What to do: Check every line of the material below, and show those that contain "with".

* * * *

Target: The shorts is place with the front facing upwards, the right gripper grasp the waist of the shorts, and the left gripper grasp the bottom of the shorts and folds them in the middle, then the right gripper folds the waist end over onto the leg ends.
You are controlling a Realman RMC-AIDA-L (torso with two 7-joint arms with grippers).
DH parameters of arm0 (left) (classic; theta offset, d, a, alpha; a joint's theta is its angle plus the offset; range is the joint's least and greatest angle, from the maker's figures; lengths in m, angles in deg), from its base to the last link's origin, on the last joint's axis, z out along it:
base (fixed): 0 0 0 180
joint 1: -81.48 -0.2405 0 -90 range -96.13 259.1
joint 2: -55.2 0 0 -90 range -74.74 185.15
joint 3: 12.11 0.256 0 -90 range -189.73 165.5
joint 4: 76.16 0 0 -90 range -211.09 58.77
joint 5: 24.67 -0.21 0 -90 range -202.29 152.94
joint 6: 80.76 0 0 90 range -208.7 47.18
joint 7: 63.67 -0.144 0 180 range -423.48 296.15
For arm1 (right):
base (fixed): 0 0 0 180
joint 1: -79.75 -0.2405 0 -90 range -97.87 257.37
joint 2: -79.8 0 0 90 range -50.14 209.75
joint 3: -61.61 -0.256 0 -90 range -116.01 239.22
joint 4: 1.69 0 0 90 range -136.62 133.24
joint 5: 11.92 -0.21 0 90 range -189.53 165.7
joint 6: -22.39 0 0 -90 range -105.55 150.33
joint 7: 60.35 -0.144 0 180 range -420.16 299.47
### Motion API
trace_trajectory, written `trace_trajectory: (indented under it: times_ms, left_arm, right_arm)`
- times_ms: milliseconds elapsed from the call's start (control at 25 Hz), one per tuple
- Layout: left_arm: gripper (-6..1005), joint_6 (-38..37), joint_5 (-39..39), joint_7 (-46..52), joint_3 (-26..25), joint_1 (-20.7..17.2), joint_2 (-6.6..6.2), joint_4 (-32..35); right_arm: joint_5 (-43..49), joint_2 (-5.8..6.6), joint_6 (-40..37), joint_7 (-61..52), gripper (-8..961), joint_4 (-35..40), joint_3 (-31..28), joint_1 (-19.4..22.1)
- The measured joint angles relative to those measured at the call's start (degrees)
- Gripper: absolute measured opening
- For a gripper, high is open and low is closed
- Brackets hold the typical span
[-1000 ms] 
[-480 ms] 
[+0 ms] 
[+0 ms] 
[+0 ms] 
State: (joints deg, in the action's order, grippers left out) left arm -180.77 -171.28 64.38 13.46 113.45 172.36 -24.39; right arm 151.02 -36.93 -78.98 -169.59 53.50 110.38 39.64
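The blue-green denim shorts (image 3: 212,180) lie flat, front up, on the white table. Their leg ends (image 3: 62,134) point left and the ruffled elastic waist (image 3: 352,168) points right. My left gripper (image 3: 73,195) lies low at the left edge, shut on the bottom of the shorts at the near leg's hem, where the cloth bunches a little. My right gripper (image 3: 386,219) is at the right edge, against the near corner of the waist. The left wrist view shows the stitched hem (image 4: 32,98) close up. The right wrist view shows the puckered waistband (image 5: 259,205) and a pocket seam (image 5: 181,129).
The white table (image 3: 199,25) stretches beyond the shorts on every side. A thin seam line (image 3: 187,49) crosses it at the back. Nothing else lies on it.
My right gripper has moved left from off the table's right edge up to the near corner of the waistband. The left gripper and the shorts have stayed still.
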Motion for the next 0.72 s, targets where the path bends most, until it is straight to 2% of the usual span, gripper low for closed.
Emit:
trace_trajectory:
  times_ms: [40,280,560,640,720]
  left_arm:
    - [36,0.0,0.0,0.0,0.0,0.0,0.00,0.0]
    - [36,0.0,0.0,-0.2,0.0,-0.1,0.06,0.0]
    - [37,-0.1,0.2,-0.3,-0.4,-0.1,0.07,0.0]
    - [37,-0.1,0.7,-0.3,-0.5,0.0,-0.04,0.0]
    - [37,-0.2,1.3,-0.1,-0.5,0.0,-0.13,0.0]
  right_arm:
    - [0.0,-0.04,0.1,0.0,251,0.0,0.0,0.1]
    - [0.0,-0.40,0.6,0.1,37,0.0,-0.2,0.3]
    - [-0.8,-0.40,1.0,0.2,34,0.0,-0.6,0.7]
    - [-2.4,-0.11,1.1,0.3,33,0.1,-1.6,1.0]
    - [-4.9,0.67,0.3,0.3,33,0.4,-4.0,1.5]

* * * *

Written response:
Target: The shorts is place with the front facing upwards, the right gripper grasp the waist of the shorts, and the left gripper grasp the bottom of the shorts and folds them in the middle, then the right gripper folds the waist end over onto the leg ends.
You are controlling a Realman RMC-AIDA-L (torso with two 7-joint arms with grippers).

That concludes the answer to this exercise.